If you’re headed to the movies to see Deadpool this weekend, you might be struck with a certain feeling of déjà vu. Haven’t you seen the character on screen before? Played by Ryan Reynolds? In another X-Men movie? And doesn’t this character seem like a totally different character?
The short answer to all of those is, “yes,” and, “don’t worry about it too much.” The new Tim Miller-directed superhero comedy is in the X-Men movie timeline, but it plays fast and loose and ignores a lot of what’s come before. As Reynold’s told Entertainment Weekly Radio back in July, “Deadpool appearing in [X-Men Origins: Wolverine] is not the Deadpool we are representing in this film, in any way shape or form.”
… Except technically they’re still all tied together, so what the what?
Here’s the long answer, and it’s the sort of thing that’s been giving comic book fans massive headaches for decades - and is now out to attack movie fans’ brains, too.
Though the X-Men movie series launched in 2000, our story actually begins with X-Men Origins: Wolverine, which hit theaters in 2009*. In 1845, Wolverine (Hugh Jackman) is born as young James Howlett, and develops the claws and healing factor that will keep him alive until Jackman decides to move on from the franchise (which is 2017, FYI). Decades later, right after a side-trip to 1962 in X-Men: First Class, and after the Vietnam War, Wolverine is part of an elite team of superpowered mutants called Team X. On that team? A motor-mouthed mercenary named Wade Wilson (Ryan Reynolds).
The team disbands, and six years later we get most of the action in X-Men Origins. In it, Wolverine is given his Adamantium skeleton, and Wade – now called Deadpool – is also transformed, into a tattooed, mouthless freak who can shoot optic blasts or something, I don’t know. Anyway, Wade gets his head chopped off, though seems to be mostly fine in a post-credits sequence that is never referenced again in any movie.
Almost 15 years later – we know this because Professor X (Patrick Stewart) tells Wolverine he’s been on the run for almost 15 years – we get the events of 2000’s X-Men, which technically takes place in the “near future.” Though next week is the “near future,” so who knows. This is followed by X2, X-Men: The Last Stand, and The Wolverine, which has a post-credit sequence that teases the future parts of X-Men: Days Of Future Past.
And here is where our troubles began. In Days Of Future Past, we’re treated to two timelines: the far-future, where the X-Men are desperately trying to change the past before the villainous Bolivar Trask (Peter Dinklage) can create robotic Sentinels that will destroy mutants and humans alike; and that past timeline of 1973, where eventually Mystique (Jennifer Lawrence) makes the decision not to kill Trask, thus changing the future.

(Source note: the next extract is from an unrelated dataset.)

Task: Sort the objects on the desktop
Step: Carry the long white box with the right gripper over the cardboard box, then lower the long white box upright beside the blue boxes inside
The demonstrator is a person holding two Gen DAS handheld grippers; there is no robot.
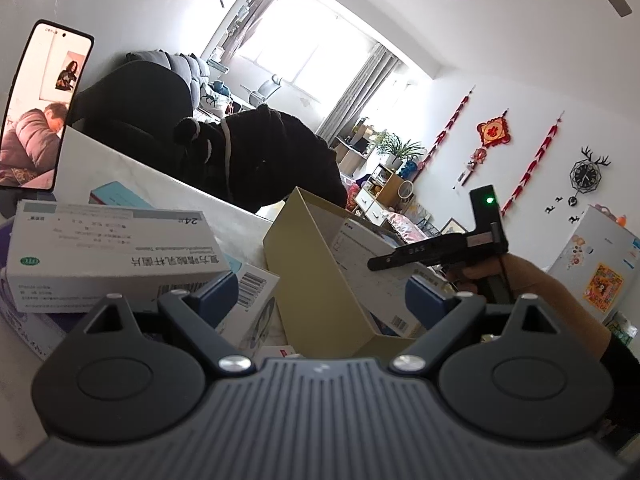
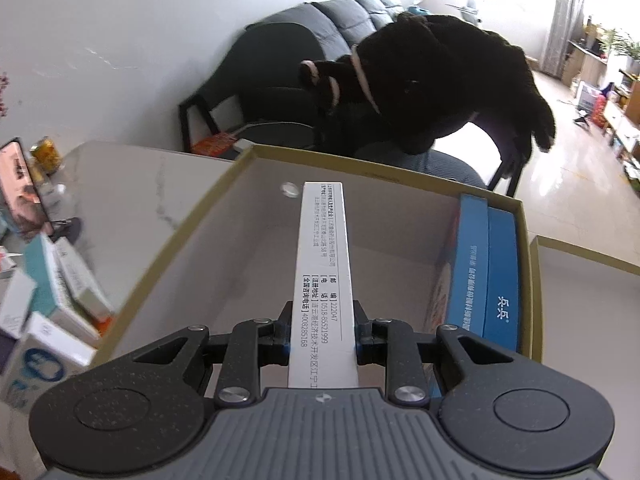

Before Wolverine’s future consciousness travels back to the future (we told you this was complicated) at the end of the movie, he tells past Professor X (James McAvoy) to gather together the X-Men…. Something that clearly happened, because when Wolvie returns to the nonapocalyptic future he finds Xavier’s school standing, and everyone – including Jean Grey (Famke Janssen) and Cyclops (James Marsden), who died in The Last Stand – alive. He changed the future! Hooray!
… So, what actually happened? Basically, everything from before 1973 is the same. That means young James Howlett was still born, he still fought in the Vietnam War, “X-Men: First Class” still occurred in its entirety, as did everything pre-time travel in Days of Future Past. But everything after that was wiped clean and reset.
We know some things will happen, like Xavier getting the band together, because that’s what happens in the upcoming X-Men: Apocalypse. And we saw that it worked, in the new version of the future glimpsed by future Wolverine. That’s also set. But X-Men, X2, The Last Stand, The Wolverine, and everything in X-Men Origins post-1973 is wiped clean. It never existed.
That includes Wade Wilson being recruited for Team X, getting his mouth sewn shut, and generally being an abomination to Deadpool fans everywhere. That also means he never got run through the same program as Wolverine (which is what happened in Origins) or even necessarily knows him. So that’s how the new movie is entirely unconnected to the old version of Deadpool, and instead is more “true” to the comics’ version of the character.
But short answer? Don’t worry about it too much.
*It actually starts thousands of years ago with the post-credits tag at the end of "X-Men: Days Of Future Past," but this is complicated already so we’ll ignore that for the moment.